Where a line below includes the word "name", copy that line.

Start of Records shown

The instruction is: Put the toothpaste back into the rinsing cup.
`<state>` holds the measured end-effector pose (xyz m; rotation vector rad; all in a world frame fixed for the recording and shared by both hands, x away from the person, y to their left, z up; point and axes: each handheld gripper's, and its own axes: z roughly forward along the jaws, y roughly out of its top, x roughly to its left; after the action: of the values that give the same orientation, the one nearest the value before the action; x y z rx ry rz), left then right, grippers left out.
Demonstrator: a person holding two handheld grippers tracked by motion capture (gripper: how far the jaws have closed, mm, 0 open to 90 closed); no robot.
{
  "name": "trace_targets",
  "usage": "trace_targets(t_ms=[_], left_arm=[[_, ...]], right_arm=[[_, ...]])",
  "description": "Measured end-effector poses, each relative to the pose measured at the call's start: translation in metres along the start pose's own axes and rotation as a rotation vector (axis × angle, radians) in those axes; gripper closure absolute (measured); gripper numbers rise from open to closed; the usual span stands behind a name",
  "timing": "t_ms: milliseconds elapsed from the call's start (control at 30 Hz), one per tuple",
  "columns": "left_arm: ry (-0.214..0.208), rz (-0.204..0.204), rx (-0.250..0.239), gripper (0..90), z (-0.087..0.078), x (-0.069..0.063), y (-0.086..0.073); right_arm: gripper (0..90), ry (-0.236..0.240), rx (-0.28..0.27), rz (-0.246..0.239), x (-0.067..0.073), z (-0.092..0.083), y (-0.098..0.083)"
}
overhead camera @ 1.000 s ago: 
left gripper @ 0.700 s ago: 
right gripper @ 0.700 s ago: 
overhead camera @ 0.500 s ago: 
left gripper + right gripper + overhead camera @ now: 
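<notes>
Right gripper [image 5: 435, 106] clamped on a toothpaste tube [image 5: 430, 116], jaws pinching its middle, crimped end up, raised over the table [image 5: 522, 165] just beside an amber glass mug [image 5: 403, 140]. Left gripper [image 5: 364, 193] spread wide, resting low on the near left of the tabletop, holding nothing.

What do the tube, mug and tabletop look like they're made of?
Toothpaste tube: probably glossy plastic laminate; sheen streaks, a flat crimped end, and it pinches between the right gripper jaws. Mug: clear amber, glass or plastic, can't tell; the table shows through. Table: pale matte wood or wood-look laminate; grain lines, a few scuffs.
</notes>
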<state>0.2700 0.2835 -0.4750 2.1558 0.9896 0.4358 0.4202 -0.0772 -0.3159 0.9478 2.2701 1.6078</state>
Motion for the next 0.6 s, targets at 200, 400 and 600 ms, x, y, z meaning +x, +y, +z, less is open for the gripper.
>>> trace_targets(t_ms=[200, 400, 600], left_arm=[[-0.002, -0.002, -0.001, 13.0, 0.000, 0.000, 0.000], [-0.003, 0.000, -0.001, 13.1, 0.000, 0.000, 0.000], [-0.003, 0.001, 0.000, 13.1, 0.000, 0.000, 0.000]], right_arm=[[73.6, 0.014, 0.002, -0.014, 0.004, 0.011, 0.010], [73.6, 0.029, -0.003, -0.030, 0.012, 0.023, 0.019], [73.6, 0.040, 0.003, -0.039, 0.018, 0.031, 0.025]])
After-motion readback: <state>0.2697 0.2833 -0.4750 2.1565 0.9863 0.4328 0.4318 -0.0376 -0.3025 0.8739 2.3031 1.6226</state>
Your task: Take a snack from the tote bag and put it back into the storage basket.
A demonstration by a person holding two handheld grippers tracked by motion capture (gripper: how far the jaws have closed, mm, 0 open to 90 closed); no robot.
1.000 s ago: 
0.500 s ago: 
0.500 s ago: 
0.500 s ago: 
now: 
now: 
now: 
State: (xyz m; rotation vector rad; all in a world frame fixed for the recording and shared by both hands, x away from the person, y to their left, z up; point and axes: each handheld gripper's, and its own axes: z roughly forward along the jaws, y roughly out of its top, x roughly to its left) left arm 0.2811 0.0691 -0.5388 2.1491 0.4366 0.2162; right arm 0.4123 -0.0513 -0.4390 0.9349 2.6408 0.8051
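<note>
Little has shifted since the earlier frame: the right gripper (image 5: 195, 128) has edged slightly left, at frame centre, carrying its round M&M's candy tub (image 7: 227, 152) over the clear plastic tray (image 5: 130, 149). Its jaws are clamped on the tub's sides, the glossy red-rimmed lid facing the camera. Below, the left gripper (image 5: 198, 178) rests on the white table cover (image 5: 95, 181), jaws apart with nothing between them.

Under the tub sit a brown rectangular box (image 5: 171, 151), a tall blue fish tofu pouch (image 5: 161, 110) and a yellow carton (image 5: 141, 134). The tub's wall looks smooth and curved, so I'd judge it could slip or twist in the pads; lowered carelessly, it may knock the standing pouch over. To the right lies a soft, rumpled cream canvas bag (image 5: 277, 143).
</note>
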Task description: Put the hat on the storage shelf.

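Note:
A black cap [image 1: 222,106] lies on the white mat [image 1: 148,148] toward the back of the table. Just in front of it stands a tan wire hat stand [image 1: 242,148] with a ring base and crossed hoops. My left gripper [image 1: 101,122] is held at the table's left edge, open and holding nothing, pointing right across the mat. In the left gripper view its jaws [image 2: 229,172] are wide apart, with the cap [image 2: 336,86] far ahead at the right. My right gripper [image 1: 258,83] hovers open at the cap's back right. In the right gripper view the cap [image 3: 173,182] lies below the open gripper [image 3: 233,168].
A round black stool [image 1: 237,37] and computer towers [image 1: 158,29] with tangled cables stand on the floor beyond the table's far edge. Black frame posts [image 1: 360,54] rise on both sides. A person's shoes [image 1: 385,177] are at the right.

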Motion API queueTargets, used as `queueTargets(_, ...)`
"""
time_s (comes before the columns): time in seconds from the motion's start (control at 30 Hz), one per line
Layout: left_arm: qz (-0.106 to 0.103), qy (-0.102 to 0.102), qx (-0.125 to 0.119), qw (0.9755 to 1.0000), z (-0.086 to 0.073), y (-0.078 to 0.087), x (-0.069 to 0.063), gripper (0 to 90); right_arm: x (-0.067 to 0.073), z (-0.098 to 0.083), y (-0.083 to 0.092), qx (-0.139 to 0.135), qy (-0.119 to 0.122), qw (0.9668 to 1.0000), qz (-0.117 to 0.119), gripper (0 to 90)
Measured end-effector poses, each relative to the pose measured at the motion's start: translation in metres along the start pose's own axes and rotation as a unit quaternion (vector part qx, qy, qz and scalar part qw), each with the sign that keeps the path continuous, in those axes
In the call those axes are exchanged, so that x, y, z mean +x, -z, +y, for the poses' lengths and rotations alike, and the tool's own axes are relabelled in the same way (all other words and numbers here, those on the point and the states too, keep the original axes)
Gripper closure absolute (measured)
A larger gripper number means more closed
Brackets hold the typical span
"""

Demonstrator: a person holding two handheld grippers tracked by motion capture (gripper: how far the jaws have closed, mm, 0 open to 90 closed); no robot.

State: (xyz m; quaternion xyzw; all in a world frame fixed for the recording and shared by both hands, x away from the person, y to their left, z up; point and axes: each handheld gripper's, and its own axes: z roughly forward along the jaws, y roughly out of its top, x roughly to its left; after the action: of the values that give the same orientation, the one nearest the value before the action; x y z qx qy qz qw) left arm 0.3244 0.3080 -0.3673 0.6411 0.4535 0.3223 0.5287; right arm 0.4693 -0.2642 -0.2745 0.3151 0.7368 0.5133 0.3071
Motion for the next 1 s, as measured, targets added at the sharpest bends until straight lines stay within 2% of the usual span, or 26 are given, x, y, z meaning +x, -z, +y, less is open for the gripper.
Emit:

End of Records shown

• _Response_:
  "name": "trace_targets",
  "description": "Measured end-effector poses, each relative to the pose measured at the call's start: translation in metres along the start pose's own axes and rotation as a rotation vector (axis × angle, radians) in those axes; gripper closure absolute (measured); gripper numbers rise from open to closed; the usual span stands behind a name",

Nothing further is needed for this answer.